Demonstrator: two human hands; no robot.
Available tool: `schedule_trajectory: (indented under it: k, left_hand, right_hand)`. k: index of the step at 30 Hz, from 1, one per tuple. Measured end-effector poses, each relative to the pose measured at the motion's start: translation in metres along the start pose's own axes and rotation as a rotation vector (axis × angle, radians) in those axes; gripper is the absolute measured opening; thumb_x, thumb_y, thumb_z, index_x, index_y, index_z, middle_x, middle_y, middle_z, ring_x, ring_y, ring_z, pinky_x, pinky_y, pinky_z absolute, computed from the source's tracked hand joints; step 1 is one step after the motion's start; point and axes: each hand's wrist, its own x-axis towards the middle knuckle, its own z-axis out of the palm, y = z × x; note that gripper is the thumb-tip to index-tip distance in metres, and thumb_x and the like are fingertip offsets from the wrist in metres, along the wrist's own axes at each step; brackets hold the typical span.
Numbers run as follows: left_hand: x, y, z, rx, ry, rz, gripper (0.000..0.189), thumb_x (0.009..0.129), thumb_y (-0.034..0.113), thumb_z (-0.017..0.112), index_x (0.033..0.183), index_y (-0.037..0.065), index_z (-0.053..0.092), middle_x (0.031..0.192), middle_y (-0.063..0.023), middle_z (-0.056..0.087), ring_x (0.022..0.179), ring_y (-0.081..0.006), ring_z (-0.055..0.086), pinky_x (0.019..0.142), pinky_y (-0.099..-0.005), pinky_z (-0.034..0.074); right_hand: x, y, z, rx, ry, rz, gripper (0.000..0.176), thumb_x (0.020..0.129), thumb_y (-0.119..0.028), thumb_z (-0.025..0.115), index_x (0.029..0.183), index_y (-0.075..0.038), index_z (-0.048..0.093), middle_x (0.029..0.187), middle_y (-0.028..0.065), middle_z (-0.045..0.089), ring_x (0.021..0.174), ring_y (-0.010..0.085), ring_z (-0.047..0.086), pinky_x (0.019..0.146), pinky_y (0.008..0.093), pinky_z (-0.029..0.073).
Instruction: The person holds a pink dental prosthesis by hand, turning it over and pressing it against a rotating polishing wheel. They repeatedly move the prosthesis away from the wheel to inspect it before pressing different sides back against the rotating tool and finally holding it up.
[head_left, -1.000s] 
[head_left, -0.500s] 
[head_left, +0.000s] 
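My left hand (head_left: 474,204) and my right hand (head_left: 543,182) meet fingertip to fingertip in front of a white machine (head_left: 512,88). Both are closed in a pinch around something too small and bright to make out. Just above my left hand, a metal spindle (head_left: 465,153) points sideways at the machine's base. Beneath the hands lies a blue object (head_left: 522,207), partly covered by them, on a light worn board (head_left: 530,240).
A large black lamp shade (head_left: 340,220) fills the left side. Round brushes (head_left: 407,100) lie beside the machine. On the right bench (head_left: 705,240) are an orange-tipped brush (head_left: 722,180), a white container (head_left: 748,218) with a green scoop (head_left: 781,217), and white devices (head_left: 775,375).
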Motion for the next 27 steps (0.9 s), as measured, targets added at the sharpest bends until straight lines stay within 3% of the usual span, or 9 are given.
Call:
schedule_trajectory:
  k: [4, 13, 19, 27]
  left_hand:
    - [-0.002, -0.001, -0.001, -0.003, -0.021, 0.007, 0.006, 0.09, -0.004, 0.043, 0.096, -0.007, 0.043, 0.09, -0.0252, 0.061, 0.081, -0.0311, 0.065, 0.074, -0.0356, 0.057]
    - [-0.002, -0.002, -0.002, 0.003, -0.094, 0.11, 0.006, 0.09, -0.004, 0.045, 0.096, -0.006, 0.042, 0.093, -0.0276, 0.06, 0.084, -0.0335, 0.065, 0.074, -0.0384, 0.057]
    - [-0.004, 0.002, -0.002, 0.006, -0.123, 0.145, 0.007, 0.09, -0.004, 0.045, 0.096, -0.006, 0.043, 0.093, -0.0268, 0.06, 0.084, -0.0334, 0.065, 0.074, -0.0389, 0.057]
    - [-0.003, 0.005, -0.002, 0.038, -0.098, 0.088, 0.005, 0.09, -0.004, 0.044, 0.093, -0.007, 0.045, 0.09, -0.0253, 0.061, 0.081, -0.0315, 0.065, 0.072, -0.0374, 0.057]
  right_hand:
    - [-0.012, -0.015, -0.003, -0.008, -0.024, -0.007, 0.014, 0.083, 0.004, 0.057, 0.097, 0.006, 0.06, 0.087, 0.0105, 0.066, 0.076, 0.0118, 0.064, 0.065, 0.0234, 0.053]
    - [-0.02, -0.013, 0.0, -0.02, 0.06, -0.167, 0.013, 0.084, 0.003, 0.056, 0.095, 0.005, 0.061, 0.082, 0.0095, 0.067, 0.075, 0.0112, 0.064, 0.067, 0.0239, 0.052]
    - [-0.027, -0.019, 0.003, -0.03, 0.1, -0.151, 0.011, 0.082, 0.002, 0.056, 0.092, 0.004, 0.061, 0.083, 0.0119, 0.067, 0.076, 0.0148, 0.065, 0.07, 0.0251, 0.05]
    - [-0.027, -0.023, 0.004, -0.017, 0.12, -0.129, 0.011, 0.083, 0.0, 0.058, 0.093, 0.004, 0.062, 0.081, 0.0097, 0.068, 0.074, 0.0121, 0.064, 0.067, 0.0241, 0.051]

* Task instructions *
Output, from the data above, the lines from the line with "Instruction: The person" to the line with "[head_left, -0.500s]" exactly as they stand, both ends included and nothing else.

* Solution *
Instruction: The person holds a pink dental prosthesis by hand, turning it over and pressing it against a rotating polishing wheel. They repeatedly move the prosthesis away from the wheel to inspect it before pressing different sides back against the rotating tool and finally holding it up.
[head_left, -1.000s] 
[head_left, -0.500s] 

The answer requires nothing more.